- Instructions to follow -
Whenever "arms" appears in a line, please copy that line from the data.

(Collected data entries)
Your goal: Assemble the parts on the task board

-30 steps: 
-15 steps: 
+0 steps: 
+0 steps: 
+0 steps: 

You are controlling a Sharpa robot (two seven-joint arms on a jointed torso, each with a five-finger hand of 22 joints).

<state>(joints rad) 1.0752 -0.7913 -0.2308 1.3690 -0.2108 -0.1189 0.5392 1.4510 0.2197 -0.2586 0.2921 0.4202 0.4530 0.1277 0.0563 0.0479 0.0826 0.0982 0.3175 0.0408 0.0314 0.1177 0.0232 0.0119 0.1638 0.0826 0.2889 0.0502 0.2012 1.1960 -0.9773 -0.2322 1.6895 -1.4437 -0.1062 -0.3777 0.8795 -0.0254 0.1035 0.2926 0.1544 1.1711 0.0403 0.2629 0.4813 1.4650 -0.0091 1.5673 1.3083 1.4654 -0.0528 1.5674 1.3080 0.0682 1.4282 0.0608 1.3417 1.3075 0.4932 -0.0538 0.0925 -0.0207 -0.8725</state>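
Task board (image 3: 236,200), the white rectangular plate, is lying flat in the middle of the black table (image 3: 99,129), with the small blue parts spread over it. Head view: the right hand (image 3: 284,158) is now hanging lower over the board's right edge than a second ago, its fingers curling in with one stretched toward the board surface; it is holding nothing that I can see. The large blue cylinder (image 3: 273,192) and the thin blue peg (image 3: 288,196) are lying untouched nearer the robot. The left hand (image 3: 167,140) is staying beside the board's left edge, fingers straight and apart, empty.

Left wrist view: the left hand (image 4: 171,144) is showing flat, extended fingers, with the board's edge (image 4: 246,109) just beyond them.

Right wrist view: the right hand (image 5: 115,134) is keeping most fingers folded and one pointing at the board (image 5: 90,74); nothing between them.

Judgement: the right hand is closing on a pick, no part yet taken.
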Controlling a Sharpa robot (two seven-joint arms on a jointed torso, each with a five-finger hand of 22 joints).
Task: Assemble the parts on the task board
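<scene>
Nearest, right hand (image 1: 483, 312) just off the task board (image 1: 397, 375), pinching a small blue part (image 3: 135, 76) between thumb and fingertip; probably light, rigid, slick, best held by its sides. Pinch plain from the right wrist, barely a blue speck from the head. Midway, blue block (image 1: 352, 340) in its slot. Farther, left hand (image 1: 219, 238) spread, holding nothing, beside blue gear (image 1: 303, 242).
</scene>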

- Response for this exercise -
You are controlling a Sharpa robot (two seven-joint arms on a jointed torso, each with a five-finger hand of 22 joints).
Controlling a Sharpa robot (two seven-joint arms on a jointed torso, each with a five-finger hand of 22 joints).

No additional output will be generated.